_EXERCISE DIRECTIONS_. Every line from the one containing "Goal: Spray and" to the one containing "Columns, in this" in the records below, both included, must be set down exactly, and no other line.

INFORMATION SUPPLIED Block Start

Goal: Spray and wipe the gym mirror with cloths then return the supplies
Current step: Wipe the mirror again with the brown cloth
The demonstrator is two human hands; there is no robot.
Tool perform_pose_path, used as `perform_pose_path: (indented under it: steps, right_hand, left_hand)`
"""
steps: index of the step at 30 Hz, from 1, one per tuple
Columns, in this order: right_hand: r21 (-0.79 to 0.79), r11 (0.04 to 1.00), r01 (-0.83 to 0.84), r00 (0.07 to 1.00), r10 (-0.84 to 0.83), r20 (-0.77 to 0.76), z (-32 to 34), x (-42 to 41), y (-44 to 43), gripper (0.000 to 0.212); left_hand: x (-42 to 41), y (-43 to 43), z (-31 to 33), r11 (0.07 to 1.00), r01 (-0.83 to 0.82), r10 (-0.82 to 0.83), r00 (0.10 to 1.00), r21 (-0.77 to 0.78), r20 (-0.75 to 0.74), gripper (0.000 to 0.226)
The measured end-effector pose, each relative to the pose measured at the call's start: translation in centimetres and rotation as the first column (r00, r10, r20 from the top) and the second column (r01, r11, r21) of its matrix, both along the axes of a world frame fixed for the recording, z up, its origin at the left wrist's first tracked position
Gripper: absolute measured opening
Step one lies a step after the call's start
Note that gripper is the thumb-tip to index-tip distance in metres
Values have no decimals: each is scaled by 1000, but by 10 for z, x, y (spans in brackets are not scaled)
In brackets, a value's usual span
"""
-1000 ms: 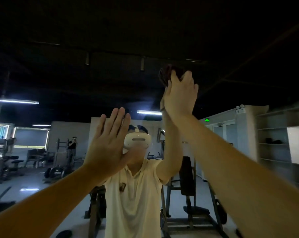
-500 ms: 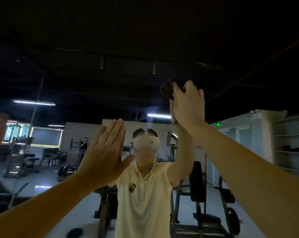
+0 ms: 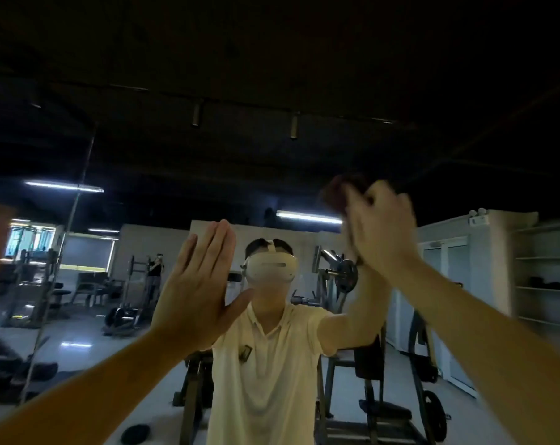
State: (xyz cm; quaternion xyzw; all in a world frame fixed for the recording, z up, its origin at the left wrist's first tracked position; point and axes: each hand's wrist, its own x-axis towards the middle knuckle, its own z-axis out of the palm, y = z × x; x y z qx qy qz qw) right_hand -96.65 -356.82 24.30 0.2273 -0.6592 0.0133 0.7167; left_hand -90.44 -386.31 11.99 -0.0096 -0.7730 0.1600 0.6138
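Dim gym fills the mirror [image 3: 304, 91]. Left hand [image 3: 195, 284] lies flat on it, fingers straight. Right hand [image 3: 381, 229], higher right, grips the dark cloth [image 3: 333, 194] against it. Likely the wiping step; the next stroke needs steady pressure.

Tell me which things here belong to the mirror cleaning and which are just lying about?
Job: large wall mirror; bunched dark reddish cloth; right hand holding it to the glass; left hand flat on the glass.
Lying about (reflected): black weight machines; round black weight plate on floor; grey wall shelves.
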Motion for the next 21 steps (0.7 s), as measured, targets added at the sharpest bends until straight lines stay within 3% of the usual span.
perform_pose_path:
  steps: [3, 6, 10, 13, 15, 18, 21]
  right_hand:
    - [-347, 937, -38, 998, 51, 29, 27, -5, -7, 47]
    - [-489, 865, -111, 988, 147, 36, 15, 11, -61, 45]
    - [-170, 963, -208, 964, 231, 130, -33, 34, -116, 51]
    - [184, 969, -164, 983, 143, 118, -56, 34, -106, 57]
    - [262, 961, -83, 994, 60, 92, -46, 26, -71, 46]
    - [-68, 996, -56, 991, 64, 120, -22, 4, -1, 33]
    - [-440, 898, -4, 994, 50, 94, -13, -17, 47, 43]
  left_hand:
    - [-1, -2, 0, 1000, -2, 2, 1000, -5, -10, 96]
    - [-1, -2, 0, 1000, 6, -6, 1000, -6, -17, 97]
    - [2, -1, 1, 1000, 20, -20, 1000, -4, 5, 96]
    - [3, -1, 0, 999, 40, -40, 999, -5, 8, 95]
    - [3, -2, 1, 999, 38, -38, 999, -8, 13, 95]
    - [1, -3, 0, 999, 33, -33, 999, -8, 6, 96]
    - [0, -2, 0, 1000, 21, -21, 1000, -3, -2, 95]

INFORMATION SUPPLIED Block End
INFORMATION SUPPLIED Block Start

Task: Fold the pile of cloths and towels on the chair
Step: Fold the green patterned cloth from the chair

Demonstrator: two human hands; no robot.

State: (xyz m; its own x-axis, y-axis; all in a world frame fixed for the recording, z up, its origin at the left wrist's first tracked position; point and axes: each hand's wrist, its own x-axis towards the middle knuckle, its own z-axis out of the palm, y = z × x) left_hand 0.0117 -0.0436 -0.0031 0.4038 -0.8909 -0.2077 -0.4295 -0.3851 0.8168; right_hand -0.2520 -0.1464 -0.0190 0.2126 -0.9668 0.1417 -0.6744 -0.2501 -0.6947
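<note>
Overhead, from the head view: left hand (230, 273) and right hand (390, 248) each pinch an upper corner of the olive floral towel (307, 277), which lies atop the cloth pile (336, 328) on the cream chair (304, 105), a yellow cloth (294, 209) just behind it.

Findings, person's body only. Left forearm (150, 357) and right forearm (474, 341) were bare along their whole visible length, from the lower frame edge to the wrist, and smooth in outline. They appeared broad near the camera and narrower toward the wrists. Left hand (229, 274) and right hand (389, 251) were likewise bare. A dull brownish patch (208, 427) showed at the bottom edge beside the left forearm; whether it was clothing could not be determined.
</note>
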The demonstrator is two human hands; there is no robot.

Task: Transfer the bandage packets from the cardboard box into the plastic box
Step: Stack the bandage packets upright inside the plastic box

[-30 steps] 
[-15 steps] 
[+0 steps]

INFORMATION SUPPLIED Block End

_TASK RESULT_.
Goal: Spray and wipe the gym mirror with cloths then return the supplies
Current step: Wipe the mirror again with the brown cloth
The demonstrator is two human hands; there is no robot.
Tool perform_pose_path, used as `perform_pose_path: (indented under it: steps, right_hand, left_hand)`
"""
steps: index of the step at 30 Hz, from 1, one per tuple
Columns, in this order: right_hand: r21 (-0.79 to 0.79), r11 (0.04 to 1.00), r01 (-0.83 to 0.84), r00 (0.07 to 1.00), r10 (-0.84 to 0.83), r20 (-0.77 to 0.76), z (-32 to 34), x (-42 to 41), y (-44 to 43), gripper (0.000 to 0.212); left_hand: x (-42 to 41), y (-43 to 43), z (-31 to 33), r11 (0.07 to 1.00), r01 (-0.83 to 0.82), r10 (-0.82 to 0.83), r00 (0.10 to 1.00), r21 (-0.77 to 0.78), r20 (-0.75 to 0.74), gripper (0.000 to 0.226)

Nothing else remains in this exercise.